EEE8. The apparatus according to any one of EEE1 to EEE7, wherein the second stage is adapted to apply an amplifier to the audio signal; and wherein a gain of the amplifier is controlled by the one or more control signals.

EEE9. The apparatus according to EEE8, wherein the second stage is adapted to apply an envelope to the audio signal by using the amplifier; and wherein the third stage is adapted to generate the spatial metadata based at least in part on a shape of the envelope.

EEE10. The apparatus according to any one of EEE1 to EEE9, wherein obtaining the audio signal comprises generating the audio signal by using one or more oscillators. EEE11. The apparatus according to EEE10, wherein the audio signal is generated, by the one or more oscillators, based at least in part on the one or more control signals.

EEE12. The apparatus according to any one of EEE1 to EEE9, wherein obtaining the audio signal comprises receiving the audio signal.

EEE13. The apparatus according to any one of EEE1 to EEE12, wherein the one or more control signals are based at least in part on user input.

EEE14. The apparatus according to any one of EEE1 to EEE13, wherein the output stage is adapted to output one or more audio streams based on the modified audio signal, together with the generated spatial metadata.

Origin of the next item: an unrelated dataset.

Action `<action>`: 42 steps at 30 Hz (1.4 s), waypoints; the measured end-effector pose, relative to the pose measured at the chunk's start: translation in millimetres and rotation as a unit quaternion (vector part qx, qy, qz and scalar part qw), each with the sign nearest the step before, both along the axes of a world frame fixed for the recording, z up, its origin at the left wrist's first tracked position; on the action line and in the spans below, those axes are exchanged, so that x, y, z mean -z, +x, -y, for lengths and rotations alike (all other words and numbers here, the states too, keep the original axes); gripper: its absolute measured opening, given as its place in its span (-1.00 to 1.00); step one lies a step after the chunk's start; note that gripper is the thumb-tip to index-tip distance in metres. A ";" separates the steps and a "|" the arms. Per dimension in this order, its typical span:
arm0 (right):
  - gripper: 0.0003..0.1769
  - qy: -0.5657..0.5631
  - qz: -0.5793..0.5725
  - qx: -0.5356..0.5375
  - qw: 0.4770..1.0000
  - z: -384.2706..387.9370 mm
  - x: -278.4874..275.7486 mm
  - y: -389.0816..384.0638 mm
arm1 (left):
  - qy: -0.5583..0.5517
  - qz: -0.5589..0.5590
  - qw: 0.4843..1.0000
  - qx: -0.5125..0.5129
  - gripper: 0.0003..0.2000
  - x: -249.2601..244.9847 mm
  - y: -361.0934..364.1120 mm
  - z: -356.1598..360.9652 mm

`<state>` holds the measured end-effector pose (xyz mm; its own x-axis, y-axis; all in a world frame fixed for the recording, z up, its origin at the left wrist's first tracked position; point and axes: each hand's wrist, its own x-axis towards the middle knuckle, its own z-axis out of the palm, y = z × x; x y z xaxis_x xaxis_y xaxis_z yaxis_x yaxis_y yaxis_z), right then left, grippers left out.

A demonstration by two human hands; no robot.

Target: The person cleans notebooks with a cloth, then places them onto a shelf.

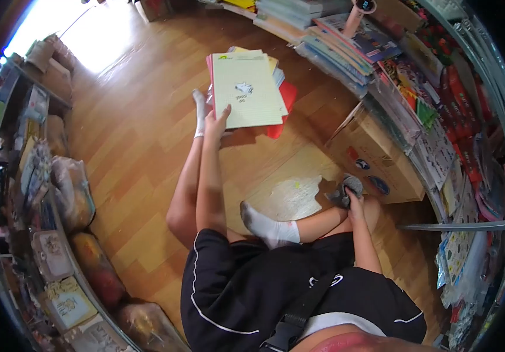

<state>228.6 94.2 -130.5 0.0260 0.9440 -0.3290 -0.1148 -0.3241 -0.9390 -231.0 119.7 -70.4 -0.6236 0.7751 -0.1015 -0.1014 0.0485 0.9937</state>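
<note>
My left hand (217,119) reaches far forward over my left leg, its thumb on top of a pale yellow-green notepad (251,76) and its fingers beneath. The notepad's squared sheet carries a small animal drawing and the words "so cool". Under it fan out other papers or pads, among them a red sheet (288,97) on the right side. On the right, my right hand (355,202) is closed on a crumpled grey cloth (347,189) by my right knee.
I sit on a wooden floor (141,117) with legs bent. A cardboard box (375,155) stands at the right, below a shelf piled with books and packets (346,50). Left, another shelf (53,252) has boxed goods, with plastic-wrapped bundles (72,190) beside it.
</note>
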 end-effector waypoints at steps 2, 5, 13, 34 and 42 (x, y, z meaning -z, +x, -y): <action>-0.71 -0.022 -0.011 0.010 1.000 0.3 0.8 2.4 | -0.105 -0.119 0.987 -0.035 -0.54 -15.0 6.4 2.9; -0.72 -0.020 -0.042 0.017 0.999 3.4 -0.8 3.9 | -0.209 -0.295 0.932 -0.041 -0.53 -53.9 23.3 15.2; -0.71 0.011 -0.121 0.018 0.992 6.1 -6.7 6.9 | -0.065 -0.282 0.957 0.019 -0.69 -80.0 67.0 92.1; -0.29 0.345 0.389 -0.155 0.840 4.5 -70.8 -67.8 | -0.009 0.101 0.956 0.275 -0.68 -13.7 260.4 212.4; -0.17 0.251 0.365 -0.403 0.801 92.5 -37.2 -54.7 | 0.056 0.086 0.991 0.090 -0.76 16.4 240.8 201.5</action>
<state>173.9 1.7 -93.4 -0.6461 0.7592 -0.0784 0.5809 0.4225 -0.6957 9.8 -81.8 -86.8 -0.4556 0.8844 -0.1010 -0.2688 -0.0285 0.9628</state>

EEE15. A method of generating or processing audio signals, the method comprising: obtaining an audio signal; modifying the audio signal based on one or more control signals for shaping sound represented by the audio signal; generating spatial metadata related to the modified audio signal, based at least in part on the one or more control signals; and outputting the modified audio signal together with the generated spatial metadata.

EEE16. The method according to EEE 15, wherein the one or more control signals are timedependent.

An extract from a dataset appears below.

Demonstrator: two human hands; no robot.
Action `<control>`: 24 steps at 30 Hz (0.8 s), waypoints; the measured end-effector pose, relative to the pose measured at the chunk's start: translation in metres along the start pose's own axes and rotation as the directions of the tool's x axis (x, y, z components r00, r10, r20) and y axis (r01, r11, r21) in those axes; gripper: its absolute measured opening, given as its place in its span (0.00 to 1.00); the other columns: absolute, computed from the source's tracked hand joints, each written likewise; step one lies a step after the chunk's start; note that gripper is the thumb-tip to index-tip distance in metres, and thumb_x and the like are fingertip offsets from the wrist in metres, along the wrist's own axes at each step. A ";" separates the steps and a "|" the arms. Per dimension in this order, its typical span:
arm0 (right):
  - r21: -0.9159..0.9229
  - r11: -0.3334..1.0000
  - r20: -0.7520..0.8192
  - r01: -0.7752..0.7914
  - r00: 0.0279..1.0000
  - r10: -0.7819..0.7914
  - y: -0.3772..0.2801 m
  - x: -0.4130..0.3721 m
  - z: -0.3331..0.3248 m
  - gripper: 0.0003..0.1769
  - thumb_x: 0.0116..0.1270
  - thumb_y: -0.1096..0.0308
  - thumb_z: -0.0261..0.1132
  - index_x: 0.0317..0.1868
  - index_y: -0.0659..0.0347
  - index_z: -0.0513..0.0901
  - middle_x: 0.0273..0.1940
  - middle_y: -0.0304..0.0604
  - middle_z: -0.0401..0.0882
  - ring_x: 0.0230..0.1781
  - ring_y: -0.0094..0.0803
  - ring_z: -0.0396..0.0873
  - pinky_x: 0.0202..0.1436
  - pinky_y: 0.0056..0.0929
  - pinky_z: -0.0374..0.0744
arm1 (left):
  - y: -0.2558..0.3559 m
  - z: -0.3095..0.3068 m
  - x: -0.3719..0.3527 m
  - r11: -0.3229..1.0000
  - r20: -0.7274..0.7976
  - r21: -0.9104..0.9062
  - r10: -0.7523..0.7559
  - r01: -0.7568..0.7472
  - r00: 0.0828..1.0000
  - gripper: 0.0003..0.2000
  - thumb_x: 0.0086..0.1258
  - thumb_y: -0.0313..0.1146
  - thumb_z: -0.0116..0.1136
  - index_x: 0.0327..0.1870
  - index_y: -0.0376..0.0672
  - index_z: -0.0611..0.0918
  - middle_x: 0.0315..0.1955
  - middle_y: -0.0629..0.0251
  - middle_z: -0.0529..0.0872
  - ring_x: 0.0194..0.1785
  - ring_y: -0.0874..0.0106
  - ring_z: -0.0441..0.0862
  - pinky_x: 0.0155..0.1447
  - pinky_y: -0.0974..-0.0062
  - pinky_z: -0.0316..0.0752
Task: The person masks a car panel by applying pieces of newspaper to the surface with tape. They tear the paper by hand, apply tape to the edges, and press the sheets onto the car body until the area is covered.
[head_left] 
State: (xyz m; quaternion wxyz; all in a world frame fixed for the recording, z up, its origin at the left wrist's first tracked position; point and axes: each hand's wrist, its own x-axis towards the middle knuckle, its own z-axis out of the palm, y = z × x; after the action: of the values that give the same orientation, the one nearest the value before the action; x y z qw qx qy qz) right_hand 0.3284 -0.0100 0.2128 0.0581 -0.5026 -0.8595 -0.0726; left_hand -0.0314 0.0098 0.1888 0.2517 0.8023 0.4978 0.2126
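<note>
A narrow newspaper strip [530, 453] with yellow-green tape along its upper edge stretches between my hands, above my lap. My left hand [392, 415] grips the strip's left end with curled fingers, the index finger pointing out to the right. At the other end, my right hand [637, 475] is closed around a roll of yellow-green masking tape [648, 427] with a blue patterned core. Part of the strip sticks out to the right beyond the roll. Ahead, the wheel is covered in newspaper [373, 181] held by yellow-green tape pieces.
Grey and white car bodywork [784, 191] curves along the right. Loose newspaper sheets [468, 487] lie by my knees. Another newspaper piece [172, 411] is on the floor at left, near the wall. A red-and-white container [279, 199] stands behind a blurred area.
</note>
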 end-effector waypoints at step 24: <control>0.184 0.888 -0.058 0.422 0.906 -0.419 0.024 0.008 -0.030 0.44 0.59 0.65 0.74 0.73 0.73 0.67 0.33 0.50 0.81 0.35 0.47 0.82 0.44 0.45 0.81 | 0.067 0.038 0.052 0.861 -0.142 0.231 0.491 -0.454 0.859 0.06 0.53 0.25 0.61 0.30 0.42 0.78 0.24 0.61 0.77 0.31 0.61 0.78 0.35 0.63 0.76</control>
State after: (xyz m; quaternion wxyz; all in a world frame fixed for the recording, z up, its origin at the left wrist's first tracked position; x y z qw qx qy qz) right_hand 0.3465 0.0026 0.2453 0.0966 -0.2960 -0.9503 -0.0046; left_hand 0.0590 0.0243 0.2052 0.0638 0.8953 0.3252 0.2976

EEE17. The method according to EEE15 or EEE16, wherein the spatial metadata is metadata for instructing an external device on how to render the modified audio signal.

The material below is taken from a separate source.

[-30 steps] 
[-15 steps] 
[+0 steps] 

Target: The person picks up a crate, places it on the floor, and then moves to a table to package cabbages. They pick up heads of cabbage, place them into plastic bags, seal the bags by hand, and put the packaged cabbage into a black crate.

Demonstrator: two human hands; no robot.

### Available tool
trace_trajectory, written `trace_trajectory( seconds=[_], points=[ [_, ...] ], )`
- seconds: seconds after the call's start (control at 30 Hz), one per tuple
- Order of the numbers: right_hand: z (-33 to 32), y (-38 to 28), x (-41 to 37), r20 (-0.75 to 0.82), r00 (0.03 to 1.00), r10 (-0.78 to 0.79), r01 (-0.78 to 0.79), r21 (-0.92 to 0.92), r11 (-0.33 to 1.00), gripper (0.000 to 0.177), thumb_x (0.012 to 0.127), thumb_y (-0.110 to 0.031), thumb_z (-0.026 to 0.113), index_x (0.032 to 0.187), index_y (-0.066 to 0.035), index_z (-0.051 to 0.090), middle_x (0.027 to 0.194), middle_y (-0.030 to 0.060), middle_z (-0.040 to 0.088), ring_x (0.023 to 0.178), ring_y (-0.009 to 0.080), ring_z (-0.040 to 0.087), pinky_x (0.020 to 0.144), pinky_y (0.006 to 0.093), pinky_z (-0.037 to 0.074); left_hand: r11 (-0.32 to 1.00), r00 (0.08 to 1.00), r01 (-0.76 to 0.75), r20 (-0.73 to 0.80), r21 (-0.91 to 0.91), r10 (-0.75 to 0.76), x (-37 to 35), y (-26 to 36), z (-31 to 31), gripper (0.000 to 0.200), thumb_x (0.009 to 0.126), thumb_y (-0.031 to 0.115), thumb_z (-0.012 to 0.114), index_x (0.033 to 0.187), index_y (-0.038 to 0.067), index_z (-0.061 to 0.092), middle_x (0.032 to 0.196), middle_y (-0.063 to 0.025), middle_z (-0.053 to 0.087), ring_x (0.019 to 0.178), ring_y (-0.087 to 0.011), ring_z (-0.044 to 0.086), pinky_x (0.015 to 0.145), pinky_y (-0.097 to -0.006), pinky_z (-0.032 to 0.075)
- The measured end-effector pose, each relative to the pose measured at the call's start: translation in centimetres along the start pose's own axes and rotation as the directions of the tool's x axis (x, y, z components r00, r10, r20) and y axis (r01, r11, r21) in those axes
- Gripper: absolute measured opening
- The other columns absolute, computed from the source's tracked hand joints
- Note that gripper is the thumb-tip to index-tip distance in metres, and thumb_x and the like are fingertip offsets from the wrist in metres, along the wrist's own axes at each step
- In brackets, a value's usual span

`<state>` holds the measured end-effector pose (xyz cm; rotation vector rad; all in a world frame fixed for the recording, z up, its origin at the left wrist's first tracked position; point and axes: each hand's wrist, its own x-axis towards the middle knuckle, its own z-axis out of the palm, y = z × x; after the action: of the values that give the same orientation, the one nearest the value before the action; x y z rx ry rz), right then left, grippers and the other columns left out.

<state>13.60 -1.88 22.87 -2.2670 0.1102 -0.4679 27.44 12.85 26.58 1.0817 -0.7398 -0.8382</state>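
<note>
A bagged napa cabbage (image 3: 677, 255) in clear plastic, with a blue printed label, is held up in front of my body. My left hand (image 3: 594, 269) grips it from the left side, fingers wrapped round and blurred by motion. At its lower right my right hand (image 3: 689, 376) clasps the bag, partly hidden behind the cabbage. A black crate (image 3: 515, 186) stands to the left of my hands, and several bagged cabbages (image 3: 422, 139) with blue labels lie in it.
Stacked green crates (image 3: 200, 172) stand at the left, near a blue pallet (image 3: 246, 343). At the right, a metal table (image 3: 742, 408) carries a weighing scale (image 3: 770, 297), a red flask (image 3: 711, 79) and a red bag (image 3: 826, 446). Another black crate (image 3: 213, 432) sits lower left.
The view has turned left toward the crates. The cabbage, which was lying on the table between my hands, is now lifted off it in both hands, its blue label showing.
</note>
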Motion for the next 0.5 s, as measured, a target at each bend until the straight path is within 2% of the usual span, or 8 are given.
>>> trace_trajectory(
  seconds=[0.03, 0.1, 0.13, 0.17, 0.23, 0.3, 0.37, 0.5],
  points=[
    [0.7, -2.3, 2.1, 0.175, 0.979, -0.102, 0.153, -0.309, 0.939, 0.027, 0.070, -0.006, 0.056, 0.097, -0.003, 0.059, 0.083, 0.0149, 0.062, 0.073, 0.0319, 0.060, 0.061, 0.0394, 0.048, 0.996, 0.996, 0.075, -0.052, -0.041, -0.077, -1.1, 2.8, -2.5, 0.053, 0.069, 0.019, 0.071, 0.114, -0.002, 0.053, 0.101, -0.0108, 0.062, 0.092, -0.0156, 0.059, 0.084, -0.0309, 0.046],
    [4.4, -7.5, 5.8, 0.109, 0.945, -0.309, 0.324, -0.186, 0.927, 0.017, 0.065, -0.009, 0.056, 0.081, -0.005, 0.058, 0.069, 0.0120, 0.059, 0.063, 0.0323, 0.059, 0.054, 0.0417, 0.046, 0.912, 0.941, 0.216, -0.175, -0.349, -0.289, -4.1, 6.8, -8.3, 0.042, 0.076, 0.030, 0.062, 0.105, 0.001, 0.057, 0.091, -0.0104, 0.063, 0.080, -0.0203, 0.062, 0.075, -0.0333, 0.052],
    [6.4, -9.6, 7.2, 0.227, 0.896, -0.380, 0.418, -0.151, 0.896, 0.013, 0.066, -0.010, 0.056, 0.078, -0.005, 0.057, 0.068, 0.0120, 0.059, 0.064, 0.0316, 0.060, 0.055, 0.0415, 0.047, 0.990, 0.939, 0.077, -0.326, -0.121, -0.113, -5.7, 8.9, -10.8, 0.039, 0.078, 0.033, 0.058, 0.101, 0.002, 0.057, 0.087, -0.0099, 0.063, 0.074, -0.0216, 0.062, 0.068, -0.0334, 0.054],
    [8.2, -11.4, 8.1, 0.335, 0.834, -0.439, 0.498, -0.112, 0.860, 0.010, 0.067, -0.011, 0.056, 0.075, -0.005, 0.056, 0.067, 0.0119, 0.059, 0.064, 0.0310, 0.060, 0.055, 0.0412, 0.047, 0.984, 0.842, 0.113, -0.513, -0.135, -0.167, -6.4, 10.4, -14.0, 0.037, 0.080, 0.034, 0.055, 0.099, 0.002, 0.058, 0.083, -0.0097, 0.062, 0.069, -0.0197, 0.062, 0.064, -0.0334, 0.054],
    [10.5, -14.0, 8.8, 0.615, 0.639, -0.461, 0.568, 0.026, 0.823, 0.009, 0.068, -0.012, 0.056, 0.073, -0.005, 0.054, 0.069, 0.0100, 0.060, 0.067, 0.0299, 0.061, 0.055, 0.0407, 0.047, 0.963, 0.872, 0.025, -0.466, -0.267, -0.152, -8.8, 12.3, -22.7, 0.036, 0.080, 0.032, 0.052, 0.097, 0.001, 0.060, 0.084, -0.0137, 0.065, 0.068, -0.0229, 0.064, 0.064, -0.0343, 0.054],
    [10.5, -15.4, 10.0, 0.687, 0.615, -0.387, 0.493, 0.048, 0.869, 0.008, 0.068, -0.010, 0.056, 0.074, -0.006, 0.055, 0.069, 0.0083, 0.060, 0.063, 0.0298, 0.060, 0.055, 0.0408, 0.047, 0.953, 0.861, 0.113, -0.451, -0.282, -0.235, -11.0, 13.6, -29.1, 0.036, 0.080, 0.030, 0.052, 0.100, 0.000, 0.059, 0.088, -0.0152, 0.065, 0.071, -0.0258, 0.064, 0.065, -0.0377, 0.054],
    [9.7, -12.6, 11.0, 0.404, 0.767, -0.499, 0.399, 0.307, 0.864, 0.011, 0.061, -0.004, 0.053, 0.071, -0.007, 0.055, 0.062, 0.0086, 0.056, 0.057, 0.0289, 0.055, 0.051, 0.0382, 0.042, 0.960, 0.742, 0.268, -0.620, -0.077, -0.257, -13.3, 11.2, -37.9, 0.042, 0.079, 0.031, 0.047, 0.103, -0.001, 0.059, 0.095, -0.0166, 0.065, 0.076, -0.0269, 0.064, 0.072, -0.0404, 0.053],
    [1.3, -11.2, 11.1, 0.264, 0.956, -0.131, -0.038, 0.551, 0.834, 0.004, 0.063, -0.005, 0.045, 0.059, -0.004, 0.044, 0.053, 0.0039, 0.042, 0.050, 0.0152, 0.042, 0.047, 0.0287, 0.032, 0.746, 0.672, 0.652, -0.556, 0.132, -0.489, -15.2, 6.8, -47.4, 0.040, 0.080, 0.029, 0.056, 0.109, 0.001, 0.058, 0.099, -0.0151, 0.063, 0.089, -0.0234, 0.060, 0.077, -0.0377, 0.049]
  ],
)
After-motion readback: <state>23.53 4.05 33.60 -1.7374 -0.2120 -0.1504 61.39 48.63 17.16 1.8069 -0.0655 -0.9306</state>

EEE18. The method according to any one of EEE 15 to EEE 17, wherein modifying the audio signal comprises applying a time-dependent modification to the audio signal, with the time dependency of the modification depending on the one or more control signals.

EEE19. The method according to any one of EEE 15 to EEE18, comprising modifying the audio signal by at least one of: a filter; an amplifier; a low frequency oscillator; an audio delayer; a driver; and/or a flanger.

EEE20. The method according to any one of EEE 15 to EEE 19, wherein modifying the audio signal comprises applying a filter to the audio signal; and wherein a characteristic frequency of the filter is controlled by the one or more control signals. EEE21. The method according to EEE20, wherein the characteristic frequency of the filter is a cutoff frequency.

EEE22. The method according to any one of EEE 15 to EEE21, wherein modifying the audio signal comprises applying an amplifier to the audio signal; and wherein a gain of the amplifier is controlled by the one or more control signals.

EEE23. The method according to EEE22, wherein modifying the audio signal comprises applying an envelope to the audio signal by using the amplifier; and wherein generating the spatial metadata is based at least in part on a shape of the envelope.

EEE24. The method according to any one of EEE 15 to EEE23, wherein obtaining the audio signal comprises generating the audio signal by using one or more oscillators.

EEE25. The method according to EEE24, wherein the audio signal is generated, by the one or more oscillators, based at least in part on the one or more control signals.

EEE26. The method according to any one of EEE 15 to EEE23, wherein obtaining the audio signal comprises receiving the audio signal.

EEE27. The method according to any one of EEE15 to EEE26, wherein the one or more control signals are based at least in part on user input.

EEE28. The method according to any one of EEE 15 to EEE27, wherein outputting the modified audio signal comprises outputting one or more audio streams based on the modified audio signal, together with the generated spatial metadata.

EEE29. A computer program comprising instructions that when carried out by a computer processor would cause the computer processor to carry out the method according to any one of EEE15 to EEE28.

EEE30. A computer-readable storage medium storing the computer program according to EEE29.